**INFORMATION SHOWN**

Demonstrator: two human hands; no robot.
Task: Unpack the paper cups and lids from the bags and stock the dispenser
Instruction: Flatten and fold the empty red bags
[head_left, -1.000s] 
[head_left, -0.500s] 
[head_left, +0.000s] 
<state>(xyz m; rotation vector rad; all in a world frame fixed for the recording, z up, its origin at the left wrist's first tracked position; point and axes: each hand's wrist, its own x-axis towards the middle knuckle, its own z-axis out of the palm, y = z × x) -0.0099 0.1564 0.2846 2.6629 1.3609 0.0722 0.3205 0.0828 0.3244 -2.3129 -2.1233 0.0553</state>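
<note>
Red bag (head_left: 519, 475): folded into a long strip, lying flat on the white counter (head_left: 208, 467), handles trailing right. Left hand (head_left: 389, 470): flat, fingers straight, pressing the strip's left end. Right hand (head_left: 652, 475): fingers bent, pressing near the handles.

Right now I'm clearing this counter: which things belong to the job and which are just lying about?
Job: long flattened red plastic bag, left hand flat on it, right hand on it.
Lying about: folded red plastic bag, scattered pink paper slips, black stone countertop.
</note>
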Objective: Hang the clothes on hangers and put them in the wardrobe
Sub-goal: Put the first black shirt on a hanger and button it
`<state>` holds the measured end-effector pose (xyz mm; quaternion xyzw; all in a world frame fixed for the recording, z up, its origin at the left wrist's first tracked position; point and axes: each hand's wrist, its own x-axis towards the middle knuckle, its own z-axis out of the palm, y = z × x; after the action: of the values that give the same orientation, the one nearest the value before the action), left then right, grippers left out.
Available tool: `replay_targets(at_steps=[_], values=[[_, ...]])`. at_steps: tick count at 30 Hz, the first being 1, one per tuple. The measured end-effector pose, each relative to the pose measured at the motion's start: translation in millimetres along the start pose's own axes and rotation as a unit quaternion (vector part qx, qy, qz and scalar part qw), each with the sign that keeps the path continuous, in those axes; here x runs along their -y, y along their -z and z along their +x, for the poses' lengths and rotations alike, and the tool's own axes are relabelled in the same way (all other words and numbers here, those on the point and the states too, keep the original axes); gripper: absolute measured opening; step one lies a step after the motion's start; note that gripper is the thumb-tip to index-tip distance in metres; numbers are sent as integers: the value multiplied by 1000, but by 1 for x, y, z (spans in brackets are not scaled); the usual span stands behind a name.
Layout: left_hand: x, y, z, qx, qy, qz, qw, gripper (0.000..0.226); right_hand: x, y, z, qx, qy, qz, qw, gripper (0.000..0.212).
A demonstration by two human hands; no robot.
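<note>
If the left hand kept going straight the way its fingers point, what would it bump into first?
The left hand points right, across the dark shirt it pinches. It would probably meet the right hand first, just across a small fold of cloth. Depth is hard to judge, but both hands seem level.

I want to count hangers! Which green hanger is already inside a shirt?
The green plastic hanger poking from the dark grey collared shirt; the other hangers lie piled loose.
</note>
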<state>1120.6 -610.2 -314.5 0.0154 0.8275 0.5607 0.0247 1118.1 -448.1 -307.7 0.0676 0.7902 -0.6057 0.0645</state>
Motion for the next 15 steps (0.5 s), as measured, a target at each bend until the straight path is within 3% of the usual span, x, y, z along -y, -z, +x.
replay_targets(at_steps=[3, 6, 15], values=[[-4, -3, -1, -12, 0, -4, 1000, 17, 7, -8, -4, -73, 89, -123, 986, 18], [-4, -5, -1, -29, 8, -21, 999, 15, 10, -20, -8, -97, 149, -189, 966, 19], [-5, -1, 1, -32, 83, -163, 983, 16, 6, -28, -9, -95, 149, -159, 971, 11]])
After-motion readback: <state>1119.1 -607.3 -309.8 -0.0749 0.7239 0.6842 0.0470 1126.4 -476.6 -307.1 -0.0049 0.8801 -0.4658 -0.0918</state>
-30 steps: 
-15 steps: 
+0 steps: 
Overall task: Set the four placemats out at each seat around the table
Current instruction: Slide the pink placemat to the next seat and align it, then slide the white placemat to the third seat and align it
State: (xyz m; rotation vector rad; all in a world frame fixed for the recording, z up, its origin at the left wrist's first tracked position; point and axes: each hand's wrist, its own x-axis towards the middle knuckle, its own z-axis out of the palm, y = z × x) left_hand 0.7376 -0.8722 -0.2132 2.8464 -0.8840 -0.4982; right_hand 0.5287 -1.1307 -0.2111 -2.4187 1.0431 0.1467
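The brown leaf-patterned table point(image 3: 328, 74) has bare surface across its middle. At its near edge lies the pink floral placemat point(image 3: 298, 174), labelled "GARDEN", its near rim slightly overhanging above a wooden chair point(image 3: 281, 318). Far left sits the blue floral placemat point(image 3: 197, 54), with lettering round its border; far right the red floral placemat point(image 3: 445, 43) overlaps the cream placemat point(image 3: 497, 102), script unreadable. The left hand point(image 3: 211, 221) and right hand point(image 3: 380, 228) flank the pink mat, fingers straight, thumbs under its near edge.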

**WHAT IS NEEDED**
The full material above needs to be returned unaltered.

**RESULT**
Demonstrator: two human hands; no robot.
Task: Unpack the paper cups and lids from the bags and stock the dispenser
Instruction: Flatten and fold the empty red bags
[head_left, -1.000s] 
[head_left, -0.500s] 
[head_left, +0.000s] 
<state>(xyz m; rotation vector rad; all in a world frame fixed for the recording, z up, its origin at the left wrist's first tracked position; point and axes: each hand's wrist, its own x-axis towards the middle knuckle, its own z-axis out of the palm, y = z × x) -0.0099 0.1564 0.2846 2.6629 1.3609 0.0722 0.3205 0.0828 0.3244 -2.3129 -2.1233 0.0553</state>
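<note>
Red bag (head_left: 519, 475): folded into a long strip, lying flat on the white counter (head_left: 208, 467), handles trailing right. Left hand (head_left: 389, 470): flat, fingers straight, pressing the strip's left end. Right hand (head_left: 652, 475): fingers bent, pressing near the handles.

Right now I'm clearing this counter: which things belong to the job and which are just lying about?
Job: long flattened red plastic bag, left hand flat on it, right hand on it.
Lying about: folded red plastic bag, scattered pink paper slips, black stone countertop.
</note>
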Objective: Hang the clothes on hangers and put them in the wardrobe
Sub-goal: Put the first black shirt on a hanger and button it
`<state>` holds the measured end-effector pose (xyz mm; quaternion xyzw; all in a world frame fixed for the recording, z up, its origin at the left wrist's first tracked position; point and axes: each hand's wrist, its own x-axis towards the middle knuckle, its own z-axis out of the palm, y = z × x; after the action: of the values that give the same orientation, the one nearest the value before the action), left then right, grippers left out.
Available tool: `replay_targets(at_steps=[_], values=[[_, ...]])`. at_steps: tick count at 30 Hz, the first being 1, one per tuple. The measured end-effector pose, each relative to the pose measured at the motion's start: translation in millimetres along the start pose's own axes and rotation as a unit quaternion (vector part qx, qy, qz and scalar part qw), each with the sign that keeps the path continuous, in those axes; here x runs along their -y, y along their -z and z along their +x, for the poses' lengths and rotations alike, and the tool's own axes are relabelled in the same way (all other words and numbers here, those on the point and the states too, keep the original axes); gripper: absolute measured opening; step one lies a step after the motion's start; note that gripper is the thumb-tip to index-tip distance in metres; numbers are sent as integers: the value multiplied by 1000, but by 1 for x, y, z (spans in brackets are not scaled); the usual span stands behind a name.
Layout: left_hand: x, y, z, qx, qy, qz, qw, gripper (0.000..0.226); right_hand: x, y, z, qx, qy, qz, qw, gripper (0.000..0.212).
A demonstration by two human hands; no robot.
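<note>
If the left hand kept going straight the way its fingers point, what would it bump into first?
The left hand points right, across the dark shirt it pinches. It would probably meet the right hand first, just across a small fold of cloth. Depth is hard to judge, but both hands seem level.

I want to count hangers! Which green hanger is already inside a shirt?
The green plastic hanger poking from the dark grey collared shirt; the other hangers lie piled loose.
</note>
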<state>1120.6 -610.2 -314.5 0.0154 0.8275 0.5607 0.0247 1118.1 -448.1 -307.7 0.0676 0.7902 -0.6057 0.0645</state>
Motion for the next 15 steps (0.5 s), as measured, a target at each bend until the straight path is within 3% of the usual span, x, y, z along -y, -z, +x.
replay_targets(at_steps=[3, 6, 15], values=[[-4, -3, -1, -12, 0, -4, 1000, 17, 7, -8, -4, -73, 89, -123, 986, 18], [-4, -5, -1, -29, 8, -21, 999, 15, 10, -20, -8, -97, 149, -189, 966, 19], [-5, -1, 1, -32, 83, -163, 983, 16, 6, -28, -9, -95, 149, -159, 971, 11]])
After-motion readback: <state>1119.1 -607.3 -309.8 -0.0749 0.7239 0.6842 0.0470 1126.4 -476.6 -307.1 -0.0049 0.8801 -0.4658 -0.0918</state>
-30 steps: 
-15 steps: 
+0 steps: 
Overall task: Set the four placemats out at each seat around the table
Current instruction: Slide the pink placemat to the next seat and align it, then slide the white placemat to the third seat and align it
State: (xyz m; rotation vector rad; all in a world frame fixed for the recording, z up, its origin at the left wrist's first tracked position; point and axes: each hand's wrist, its own x-axis towards the middle knuckle, its own z-axis out of the palm, y = z × x) left_hand 0.7376 -0.8722 -0.2132 2.8464 -0.8840 -0.4982; right_hand 0.5287 -1.1307 -0.2111 -2.4187 1.0431 0.1467
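The brown leaf-patterned table point(image 3: 328, 74) has bare surface across its middle. At its near edge lies the pink floral placemat point(image 3: 298, 174), labelled "GARDEN", its near rim slightly overhanging above a wooden chair point(image 3: 281, 318). Far left sits the blue floral placemat point(image 3: 197, 54), with lettering round its border; far right the red floral placemat point(image 3: 445, 43) overlaps the cream placemat point(image 3: 497, 102), script unreadable. The left hand point(image 3: 211, 221) and right hand point(image 3: 380, 228) flank the pink mat, fingers straight, thumbs under its near edge.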

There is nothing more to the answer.